In 1983 he proposed to Cecil Parkinson, trade and industry secretary at the time, that he would eliminate fixed commissions within three years.
Parkinson agreed and, helped by Chancellor of the Exchequer Nigel Lawson, persuaded Prime Minister Margaret Thatcher to back the reforms. That was not easy because Thatcher “didn’t like being friends with the City”, Goodison recalled. He said she subsequently took little interest in Big Bang, despite being credited as its driving force.
“The myth that Big Bang was part of Mrs Thatcher’s revolution is just wrong,” Goodison said.
Goodison said the reforms were inevitable after the US abolished fixed commissions in 1974 and Britain scrapped exchange controls in 1979.
“The writing was on the wall and we knew that,” he said.
“Anybody could forecast that the competitive pressures on fixed commission would increase because the biggest securities houses in the world were in America. It was obvious the thing was creaking.”
Goodison said Big Bang achieved its goal better than a court ruling would have done because it pushed through changes smoothly.
The biggest challenge was setting up the electronic trading platform. “It broke down in the first hour. It was difficult. But the reason it broke down was that it had a huge volume of people trying to access it on the first morning and everybody pressed buttons at once.”
It was sheer curiositythat caused it to break down, he said.
Big Bang sparked profound changes across the City.
Brokers, jobbers and merchant banks started merging. Some were bought by UK clearing banks, but many more were snapped up by big US, European and Asian banks.
Well-known firms such as James Capel, Schroders and Warburg kept some branding in bigger firms, but other old names such as Pinchin Denny and Scrimgeour Kemp Gee were easily swallowed.
That has led to criticism of the “Wimbledonisation” of the City - that London hosts the activity but most of the top players are foreign. Barclays and HSBC are two of the top 10 investment banks today, but the dominance of the City by overseas firms, especially from the US, is a legacy of Big Bang.
“Under the previous system it was pretty much a closed shop, and suddenly they [foreign firms] were allowed to come in,” said Paul Mumford, a fund manager at Cavendish Asset Management.
“A lot of banks seized the opportunity and London became a global centre for markets. It could never have happened if we hadn’t had this change,” Mumford told IFR.
Just as London firms were swallowed or reinvented, many careers changed, including Mumford’s. He had been a broker and analyst, but a year after Big Bang he moved into fund management.

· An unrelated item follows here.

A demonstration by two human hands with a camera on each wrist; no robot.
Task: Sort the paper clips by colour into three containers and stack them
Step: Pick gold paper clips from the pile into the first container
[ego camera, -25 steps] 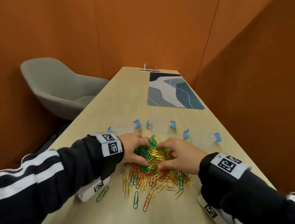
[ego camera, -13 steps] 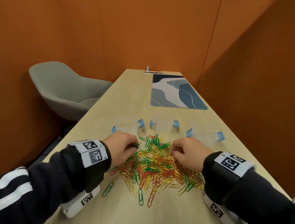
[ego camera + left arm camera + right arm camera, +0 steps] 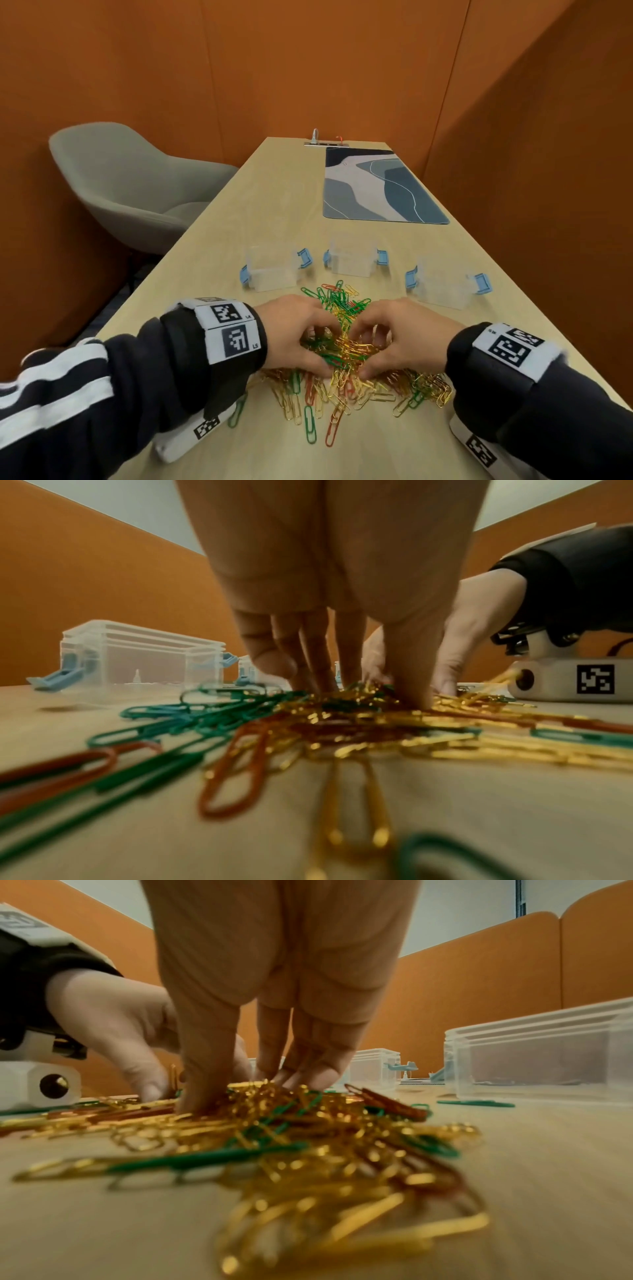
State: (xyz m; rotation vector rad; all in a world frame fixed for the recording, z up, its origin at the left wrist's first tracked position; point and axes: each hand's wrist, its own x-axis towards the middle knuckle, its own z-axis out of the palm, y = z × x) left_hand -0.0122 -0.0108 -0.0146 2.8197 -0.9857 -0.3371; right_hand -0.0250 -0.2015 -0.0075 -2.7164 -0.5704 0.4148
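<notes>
Paper clips (image 3: 346, 373), a green, red and gold heap, lie on the desk (image 3: 274, 212) just in front of three clear containers (image 3: 351, 258). Left hand (image 3: 294, 329) and right hand (image 3: 400, 334) are both dug in, fingers (image 3: 346, 653) curled, thumbs down, bunching clips at the middle.

A: Illumination? 
B: Even, moderately bright, overhead; soft shadows beneath each hand (image 3: 294, 330).
A: Focus? 
B: Wrist views: paper clips (image 3: 240, 750) nearest the lens blurred; wide-angle bending at frame edges.
</notes>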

“It was a relatively painless process but it took a little while for it to have its repercussions on certain areas,” Mumford said.

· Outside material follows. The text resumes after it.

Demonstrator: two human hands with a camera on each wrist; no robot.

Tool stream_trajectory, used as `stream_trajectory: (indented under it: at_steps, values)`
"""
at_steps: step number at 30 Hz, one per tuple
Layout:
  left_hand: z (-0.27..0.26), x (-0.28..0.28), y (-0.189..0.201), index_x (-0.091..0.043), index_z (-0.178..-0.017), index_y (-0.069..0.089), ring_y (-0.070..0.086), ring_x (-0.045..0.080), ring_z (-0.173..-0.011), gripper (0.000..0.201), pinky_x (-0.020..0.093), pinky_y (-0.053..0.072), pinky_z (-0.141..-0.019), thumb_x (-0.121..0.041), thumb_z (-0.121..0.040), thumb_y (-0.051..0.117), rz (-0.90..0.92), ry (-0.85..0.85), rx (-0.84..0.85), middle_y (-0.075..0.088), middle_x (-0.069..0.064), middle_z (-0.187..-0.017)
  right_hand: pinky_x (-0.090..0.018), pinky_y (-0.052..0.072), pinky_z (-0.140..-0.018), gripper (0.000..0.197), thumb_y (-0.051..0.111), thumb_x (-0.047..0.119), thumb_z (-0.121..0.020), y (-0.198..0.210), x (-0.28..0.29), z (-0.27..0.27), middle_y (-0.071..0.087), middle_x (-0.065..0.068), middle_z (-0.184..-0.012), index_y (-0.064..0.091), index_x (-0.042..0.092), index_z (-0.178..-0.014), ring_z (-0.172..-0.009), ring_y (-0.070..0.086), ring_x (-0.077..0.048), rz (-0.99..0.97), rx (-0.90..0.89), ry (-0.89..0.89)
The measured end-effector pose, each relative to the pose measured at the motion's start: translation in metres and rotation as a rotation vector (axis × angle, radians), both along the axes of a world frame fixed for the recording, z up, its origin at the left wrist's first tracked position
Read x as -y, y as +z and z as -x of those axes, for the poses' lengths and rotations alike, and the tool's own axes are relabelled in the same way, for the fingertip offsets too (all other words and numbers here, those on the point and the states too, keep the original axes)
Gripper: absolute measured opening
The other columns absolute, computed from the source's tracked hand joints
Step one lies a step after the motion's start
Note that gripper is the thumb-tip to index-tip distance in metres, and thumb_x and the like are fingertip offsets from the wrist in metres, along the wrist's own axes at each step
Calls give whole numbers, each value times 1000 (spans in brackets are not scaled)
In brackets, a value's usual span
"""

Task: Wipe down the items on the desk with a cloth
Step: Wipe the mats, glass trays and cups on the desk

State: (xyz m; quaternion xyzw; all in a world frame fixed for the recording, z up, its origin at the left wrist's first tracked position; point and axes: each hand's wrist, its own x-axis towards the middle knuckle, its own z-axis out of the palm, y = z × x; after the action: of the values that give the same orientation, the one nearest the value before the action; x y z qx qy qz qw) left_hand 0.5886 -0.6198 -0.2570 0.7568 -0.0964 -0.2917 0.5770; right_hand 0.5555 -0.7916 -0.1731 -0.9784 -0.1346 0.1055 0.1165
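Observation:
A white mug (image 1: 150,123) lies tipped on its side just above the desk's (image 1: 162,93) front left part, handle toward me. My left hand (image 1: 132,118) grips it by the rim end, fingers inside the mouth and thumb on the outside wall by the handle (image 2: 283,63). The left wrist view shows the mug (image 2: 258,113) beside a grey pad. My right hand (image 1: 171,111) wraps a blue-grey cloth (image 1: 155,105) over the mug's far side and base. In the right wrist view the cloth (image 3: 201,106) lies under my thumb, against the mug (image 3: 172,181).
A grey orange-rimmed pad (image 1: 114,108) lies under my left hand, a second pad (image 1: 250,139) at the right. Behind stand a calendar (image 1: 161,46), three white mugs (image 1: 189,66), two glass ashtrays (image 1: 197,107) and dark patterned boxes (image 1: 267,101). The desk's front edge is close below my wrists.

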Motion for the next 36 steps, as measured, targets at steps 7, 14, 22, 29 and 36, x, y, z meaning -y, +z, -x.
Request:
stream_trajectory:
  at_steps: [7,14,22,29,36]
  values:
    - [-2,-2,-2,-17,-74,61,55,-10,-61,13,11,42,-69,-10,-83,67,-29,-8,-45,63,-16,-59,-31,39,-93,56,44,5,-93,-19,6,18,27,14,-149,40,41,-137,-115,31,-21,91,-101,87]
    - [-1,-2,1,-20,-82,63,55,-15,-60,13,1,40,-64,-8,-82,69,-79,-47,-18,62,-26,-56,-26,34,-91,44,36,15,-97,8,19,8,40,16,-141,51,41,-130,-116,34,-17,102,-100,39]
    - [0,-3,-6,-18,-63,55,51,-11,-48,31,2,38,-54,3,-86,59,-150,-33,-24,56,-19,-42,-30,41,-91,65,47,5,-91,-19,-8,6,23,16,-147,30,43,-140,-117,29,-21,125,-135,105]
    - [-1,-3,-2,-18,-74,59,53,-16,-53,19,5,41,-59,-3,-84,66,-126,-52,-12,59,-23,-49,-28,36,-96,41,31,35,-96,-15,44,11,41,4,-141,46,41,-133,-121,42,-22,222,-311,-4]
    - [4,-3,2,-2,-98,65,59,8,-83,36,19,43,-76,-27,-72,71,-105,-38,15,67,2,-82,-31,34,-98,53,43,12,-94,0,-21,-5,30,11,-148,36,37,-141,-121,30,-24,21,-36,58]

There were other less direct but still significant effects of Big Bang, including making it easier for firms to raise capital, contributing to the growth of hedge funds, and helping the rise of Canary Wharf as a new financial district in East London as firms could trade further away from the City using electronic communications.

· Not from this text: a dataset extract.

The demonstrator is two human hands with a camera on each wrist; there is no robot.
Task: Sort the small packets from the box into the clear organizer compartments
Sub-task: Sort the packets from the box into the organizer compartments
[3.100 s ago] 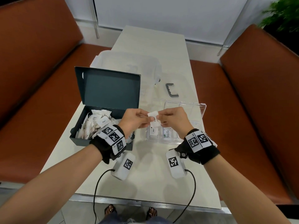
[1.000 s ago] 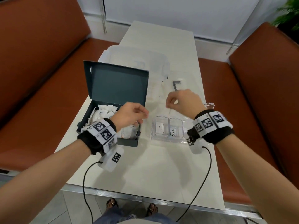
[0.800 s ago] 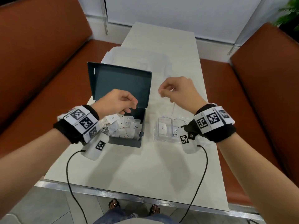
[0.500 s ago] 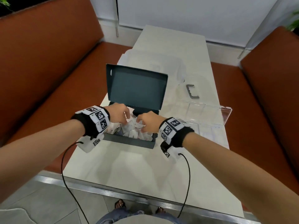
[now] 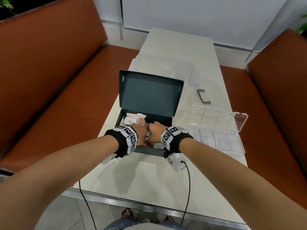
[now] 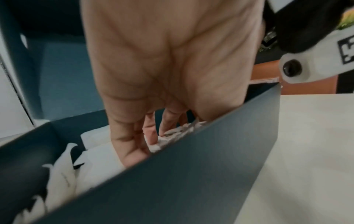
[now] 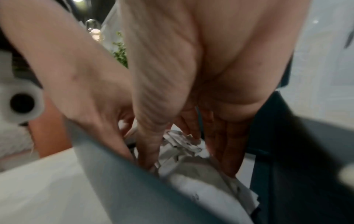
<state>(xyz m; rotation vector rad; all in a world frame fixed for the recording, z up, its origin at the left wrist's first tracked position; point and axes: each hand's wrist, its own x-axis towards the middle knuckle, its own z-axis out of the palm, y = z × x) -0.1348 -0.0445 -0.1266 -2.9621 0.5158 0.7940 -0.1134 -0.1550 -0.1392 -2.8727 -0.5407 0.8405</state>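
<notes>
The dark teal box stands open in the middle of the table, lid upright, with several white packets inside. Both hands are down in the box, side by side. In the left wrist view my left hand reaches straight-fingered into the packets behind the box wall. My right hand has its thumb and fingers spread around crumpled packets, touching them; no firm pinch shows. The clear organizer lies open to the right of the box, with a printed packet in a near compartment.
A grey C-shaped bracket lies beyond the organizer. A clear plastic tub sits behind the box lid. Orange-brown benches flank the table on both sides. Wrist-camera cables hang over the table's near edge.
Both hands left the organizer area, swung left and dropped into the box among the packets. The head view shifted left and closer with them.
</notes>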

Culture also changed. Hours became longer, lunches shorter and pay rose. The business became more aggressive and less clubby, according to people who worked in the City on both sides of the changes.
Critics reckon many of the banking industry’s misconduct problems of the past decade can be traced to Big Bang, as it gave rise to a bonus culture that undermined the City’s long-standing code of conduct and integrity.
Goodison, for his part, was not paid for his work for the stock exchange. He was its last unpaid chairman, from 1976 to 1988, and held the role alongside his position as senior partner at Quilter Goodison, a broker that went the way of many peers - it was bought by an overseas predator, France’s Paribas.
Goodison said London was right to welcome international firms and needs to continue to do so to stay in front, aided by the advantages of its time zone, language and legal system.
“If London wants to win it has to be open. You can’t run a closed shop and win. The essence of London’s financial markets is openness to the world,” he said.